Die Wohnung blieb leer zurück, als Lene der Vermieterin den Schlüssel in die Hand drückte. Der Taxifahrer hatte es nicht eilig, und als sie durch die Stadt fuhren, begann der Wind die ersten Schneeflocken des Winters durch die Luft zu treiben.
*
Die Leiterin des Wohnheims kam aus einem kleinen Verwaltungsbüro und begrüßte sie fröhlich. „Wie schön, dass sie da sind, Frau Ammer. Sie werden sich sicher wohl fühlen bei uns.“
Lene konnte keine Antwort finden. Die Dame begleitete Lene zu ihrem neuen Zuhause im ersten Stock. Als Lene mit ihr im Lift stand, fragte sie sich, wie sie es schaffen sollte, täglich diesen kleinen grünen Knopf zu treffen.
Ein paar neue Möbel standen in dem Zimmer, das am Ende des Korridors lag. Ein Tisch, zwei Stühle, ein Krankenhausbett, ein Schrank.
Lenes Sachen waren schon vor ein paar Tagen eingetroffen, und man hatte sie eingeordnet. Eins ihrer Bilder hing über dem kleinen Tisch in der Ecke. Es war das Portrait, das sie als junge Frau zeigte. Im ersten Moment fühlte sich Lene in ihrem Bild geborgen. Eine Ecke Heimat und Erinnerung in einer Welt, in der sie alles verloren hatte. Sie stand lange davor und blickte sich ins Gesicht.

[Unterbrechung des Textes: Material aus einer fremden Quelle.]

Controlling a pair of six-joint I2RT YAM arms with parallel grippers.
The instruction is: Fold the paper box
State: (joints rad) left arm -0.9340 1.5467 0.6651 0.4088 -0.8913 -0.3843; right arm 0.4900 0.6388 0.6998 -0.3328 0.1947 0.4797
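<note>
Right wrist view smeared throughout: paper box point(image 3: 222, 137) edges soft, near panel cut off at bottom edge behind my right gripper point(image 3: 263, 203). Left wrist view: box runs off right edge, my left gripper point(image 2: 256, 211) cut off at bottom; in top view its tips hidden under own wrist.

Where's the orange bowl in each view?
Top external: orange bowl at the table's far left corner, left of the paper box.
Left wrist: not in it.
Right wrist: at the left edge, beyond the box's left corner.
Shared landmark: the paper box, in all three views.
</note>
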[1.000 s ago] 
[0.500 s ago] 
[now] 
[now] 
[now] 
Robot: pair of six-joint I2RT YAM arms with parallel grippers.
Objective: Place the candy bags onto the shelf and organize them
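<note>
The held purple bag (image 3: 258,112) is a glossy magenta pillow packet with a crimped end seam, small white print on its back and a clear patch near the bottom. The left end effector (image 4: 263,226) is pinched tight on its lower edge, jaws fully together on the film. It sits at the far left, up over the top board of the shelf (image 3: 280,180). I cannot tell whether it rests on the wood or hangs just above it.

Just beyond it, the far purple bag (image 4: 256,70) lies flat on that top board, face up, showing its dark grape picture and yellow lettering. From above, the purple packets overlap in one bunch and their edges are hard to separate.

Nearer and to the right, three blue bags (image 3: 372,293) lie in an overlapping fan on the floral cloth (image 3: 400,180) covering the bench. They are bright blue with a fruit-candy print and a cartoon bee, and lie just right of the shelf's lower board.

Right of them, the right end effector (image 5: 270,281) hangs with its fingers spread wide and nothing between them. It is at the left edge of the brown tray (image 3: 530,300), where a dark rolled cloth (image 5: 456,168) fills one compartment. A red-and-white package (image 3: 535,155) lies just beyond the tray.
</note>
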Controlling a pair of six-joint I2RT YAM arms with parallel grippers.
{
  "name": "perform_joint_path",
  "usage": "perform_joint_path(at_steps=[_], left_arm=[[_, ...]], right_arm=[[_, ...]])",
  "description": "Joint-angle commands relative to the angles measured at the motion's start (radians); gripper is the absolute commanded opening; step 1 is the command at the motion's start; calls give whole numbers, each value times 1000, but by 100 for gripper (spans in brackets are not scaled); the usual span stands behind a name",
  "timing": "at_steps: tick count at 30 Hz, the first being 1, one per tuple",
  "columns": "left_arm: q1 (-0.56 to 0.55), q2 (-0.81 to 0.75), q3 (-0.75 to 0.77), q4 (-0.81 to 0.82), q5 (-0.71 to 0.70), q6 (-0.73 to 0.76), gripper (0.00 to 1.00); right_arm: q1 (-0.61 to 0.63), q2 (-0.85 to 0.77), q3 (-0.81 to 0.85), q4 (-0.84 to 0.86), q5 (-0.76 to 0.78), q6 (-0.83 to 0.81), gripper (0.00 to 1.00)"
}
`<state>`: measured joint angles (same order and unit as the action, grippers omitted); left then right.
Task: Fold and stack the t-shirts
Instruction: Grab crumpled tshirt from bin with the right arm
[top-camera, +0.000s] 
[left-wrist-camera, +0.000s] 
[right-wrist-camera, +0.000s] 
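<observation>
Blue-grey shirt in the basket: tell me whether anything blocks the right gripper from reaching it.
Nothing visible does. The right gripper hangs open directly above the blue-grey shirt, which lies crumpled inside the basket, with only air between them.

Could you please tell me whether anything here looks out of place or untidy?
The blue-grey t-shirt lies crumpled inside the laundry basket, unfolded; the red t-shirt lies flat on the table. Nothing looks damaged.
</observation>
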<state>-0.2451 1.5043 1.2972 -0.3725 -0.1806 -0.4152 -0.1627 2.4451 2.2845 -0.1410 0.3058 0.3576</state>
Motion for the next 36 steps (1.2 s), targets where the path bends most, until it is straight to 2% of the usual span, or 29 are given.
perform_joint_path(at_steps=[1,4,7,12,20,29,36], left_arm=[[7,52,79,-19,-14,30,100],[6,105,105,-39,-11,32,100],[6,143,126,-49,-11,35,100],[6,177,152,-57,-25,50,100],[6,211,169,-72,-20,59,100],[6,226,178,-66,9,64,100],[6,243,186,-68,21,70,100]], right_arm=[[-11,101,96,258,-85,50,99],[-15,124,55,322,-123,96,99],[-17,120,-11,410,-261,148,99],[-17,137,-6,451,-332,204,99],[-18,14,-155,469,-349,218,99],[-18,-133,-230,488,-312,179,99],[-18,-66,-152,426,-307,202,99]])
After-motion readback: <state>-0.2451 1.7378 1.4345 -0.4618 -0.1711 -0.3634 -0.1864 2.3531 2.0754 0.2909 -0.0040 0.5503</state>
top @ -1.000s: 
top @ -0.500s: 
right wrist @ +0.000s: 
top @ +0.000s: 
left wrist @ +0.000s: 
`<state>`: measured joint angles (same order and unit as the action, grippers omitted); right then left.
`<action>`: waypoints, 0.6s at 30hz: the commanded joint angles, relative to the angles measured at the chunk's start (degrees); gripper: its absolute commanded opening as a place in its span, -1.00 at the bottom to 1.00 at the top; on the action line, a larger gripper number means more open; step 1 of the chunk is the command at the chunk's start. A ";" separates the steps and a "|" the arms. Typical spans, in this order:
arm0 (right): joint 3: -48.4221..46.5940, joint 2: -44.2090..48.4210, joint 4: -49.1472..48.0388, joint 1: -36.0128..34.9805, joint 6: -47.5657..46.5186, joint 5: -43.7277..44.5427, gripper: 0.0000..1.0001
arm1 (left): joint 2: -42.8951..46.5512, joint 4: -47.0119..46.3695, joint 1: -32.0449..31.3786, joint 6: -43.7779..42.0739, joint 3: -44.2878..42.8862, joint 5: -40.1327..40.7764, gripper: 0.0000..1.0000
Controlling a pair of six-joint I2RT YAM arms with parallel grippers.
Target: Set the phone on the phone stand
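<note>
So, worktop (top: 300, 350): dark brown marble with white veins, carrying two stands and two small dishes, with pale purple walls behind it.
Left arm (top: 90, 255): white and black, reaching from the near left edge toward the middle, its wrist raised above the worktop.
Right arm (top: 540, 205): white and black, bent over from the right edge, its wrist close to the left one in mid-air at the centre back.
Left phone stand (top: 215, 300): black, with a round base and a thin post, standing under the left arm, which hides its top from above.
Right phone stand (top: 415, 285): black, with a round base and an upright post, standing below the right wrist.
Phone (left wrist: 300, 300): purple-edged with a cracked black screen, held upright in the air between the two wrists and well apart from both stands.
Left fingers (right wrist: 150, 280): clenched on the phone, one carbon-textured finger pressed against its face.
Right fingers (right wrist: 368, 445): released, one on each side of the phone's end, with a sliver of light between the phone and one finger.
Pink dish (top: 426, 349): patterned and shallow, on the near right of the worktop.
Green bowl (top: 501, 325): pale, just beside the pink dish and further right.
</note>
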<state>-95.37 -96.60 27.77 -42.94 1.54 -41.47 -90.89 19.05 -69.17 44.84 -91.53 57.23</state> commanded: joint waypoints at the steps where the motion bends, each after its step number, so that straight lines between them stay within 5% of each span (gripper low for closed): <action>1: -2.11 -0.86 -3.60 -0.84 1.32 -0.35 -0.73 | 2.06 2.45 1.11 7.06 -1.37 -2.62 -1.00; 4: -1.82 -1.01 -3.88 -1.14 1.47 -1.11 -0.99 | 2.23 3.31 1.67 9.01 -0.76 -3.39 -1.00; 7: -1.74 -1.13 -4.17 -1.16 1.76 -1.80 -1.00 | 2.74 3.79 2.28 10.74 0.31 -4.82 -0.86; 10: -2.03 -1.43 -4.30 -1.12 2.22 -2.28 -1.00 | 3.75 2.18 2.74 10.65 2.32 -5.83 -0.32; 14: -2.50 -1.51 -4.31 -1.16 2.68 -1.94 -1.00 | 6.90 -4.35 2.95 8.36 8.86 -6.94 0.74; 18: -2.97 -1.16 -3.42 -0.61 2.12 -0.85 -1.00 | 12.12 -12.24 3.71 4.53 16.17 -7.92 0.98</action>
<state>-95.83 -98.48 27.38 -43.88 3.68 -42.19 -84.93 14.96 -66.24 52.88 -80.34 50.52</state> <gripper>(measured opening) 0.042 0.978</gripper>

Hinter sich hörte Lene ein Geräusch. Die Leiterin hatte die Türe nicht geschlossen, als sie gegangen war.
Eine grauweiße Katze saß im Türspalt. Sie blickte Lene mit moosgrünen, neugierigen Augen an. Gemächlich stand sie auf und ging auf die alte Frau zu.
Lene spürte eine zarte Berührung an ihren Beinen.
*
Als die Betreuerin später das Abendessen zu der neuen Heimbewohnerin brachte, klopfte sie leise.
Lene saß aufrecht auf ihrem neuen Bett mit dem starren, weißen Bezug. Sie streichelte mit zittrigen Bewegungen die Katze, die sich auf ihrem Schoß zusammengerollt hatte und vor sich hinschnurrte, als habe sie den Rest der Welt vergessen.